「クリスマス・キャロル〈角川文庫〉」(著:チャールズ・ディケンズ、訳:越前敏弥)

あらすじ

 初老の商人スクルージは冷酷で守銭奴です。スクルージにとってクリスマスは得にならない不快な日でした。クリスマスイブは〈スクルージ&マーリー〉商会の共同経営者だったマーリーが死んだ日です。そんな日に7年前に死んだマーリーが幽霊になって現れました。

 マーリーは生前の罪によって鎖につながれ、死後は悲惨なものだとスクルージに伝えます。スクルージが自分と同じ運命を辿らないように機会を手に入れてくれたようです。これから3人の精霊が訪れることを伝えてくれます。

 マーリーが言ったとおりに過去、現在、未来の3人の精霊がスクルージのもとを訪れます。精霊によって不思議な経験をします。
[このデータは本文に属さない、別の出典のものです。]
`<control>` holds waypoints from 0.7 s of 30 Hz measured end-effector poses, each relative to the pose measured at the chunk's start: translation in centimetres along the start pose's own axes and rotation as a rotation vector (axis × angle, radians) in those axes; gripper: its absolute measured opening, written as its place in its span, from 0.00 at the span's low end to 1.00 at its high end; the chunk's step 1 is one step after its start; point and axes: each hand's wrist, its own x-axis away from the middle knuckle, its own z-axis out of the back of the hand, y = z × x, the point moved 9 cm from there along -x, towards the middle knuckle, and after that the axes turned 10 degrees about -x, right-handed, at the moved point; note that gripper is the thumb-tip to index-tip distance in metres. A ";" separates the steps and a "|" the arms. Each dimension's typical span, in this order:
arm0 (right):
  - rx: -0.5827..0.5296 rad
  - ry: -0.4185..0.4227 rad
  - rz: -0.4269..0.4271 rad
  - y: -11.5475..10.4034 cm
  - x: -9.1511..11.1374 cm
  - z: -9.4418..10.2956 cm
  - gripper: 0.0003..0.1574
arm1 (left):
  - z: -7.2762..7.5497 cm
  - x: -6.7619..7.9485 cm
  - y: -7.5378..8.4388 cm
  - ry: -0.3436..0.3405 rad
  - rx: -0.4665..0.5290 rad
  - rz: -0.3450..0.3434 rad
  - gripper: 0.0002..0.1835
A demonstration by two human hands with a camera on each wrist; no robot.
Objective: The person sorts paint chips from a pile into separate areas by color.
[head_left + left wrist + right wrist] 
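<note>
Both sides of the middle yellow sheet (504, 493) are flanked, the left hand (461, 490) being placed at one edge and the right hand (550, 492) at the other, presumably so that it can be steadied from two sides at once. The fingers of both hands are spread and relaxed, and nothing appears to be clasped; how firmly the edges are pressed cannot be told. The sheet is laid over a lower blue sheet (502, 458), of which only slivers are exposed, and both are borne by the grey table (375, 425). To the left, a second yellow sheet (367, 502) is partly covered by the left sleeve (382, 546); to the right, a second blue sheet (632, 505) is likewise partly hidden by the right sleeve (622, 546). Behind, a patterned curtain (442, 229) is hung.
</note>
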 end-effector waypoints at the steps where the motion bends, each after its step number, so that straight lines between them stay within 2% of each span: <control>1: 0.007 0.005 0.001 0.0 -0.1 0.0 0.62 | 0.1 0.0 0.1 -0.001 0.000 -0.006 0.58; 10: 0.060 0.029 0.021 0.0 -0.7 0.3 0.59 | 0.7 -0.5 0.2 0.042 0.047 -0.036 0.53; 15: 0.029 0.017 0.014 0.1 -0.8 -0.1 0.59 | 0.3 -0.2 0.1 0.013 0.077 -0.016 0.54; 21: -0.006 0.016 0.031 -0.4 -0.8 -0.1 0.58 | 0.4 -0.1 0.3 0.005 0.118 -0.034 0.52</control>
スクルージの子供の頃、マーリーが死んだ時期、自分が死後などの光景を見ることになります。

 不思議な経験によって人生観が変わったスクルージは精力的に善行を行うようになります。人が変わったようなスクルージを笑う人もいましたが本人は気にしませんでした。やがて誰よりもクリスマスの正しい祝い方を知っている人物と言われるようになりました。

感想

 〈スクルージ&マーリー〉商会の名前を変えなかったことが気になりました。私はスクルージがマーリーと経営していたことを大事にしていると思いました。マーリーの幽霊が現れたときにも恐怖で平静を保つためとはいえ砕けた口調になっています。マーリーとは友人として関係性も良かったように思います。心がないのではなくて過去に何かがあったのだろうという印象でした。

 人が変わったように善行を行うスクルージが、笑われることを受け入れながら行動を続ける所は少し守銭奴の頃と重なっている気がしてクスリとしました。